## INSTRUCTIONS FOR THE TASK
Copy out each line of the data holding "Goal".

## DATASET CONTENT
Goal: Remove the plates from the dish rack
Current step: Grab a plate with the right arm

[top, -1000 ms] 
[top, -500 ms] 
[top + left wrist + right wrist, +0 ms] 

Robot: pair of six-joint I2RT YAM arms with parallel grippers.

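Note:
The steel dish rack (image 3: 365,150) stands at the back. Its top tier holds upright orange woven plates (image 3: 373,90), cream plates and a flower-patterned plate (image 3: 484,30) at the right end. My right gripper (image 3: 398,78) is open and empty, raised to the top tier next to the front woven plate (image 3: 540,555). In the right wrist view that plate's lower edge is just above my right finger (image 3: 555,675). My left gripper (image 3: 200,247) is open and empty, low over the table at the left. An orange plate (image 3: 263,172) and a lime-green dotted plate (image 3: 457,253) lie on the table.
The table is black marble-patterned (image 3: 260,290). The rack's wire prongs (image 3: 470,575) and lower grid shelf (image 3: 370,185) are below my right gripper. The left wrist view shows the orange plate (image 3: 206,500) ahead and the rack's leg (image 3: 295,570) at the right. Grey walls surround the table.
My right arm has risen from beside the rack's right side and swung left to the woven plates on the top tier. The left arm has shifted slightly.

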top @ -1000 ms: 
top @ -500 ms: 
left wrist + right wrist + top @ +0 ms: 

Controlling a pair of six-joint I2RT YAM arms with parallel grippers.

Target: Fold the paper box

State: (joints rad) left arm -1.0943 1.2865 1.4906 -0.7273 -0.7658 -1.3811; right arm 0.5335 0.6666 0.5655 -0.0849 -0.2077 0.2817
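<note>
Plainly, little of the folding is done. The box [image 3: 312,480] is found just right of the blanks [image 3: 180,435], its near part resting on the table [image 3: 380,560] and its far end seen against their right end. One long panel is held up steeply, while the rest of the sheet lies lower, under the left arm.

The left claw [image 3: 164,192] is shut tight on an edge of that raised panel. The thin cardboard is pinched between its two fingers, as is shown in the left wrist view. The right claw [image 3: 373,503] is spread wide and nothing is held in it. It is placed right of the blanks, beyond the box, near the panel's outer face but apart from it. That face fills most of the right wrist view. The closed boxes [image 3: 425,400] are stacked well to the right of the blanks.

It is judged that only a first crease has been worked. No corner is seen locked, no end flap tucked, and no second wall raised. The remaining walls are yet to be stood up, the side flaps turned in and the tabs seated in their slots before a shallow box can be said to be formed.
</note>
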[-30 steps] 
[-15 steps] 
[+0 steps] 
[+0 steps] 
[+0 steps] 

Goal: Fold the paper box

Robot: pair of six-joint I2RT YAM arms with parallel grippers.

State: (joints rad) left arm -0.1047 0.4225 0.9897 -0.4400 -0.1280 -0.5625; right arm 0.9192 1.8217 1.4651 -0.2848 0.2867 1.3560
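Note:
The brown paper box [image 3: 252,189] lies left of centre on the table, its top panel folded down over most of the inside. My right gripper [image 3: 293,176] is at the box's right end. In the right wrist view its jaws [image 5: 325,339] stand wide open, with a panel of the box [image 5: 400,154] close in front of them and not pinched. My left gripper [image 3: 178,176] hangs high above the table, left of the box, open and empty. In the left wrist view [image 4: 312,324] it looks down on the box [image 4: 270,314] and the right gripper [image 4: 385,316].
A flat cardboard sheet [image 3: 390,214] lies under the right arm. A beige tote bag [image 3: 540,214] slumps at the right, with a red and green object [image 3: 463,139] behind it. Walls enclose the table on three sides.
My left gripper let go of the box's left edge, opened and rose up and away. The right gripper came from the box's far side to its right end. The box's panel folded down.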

## ANSWER SECTION
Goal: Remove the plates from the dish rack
Goal: Fold the paper box

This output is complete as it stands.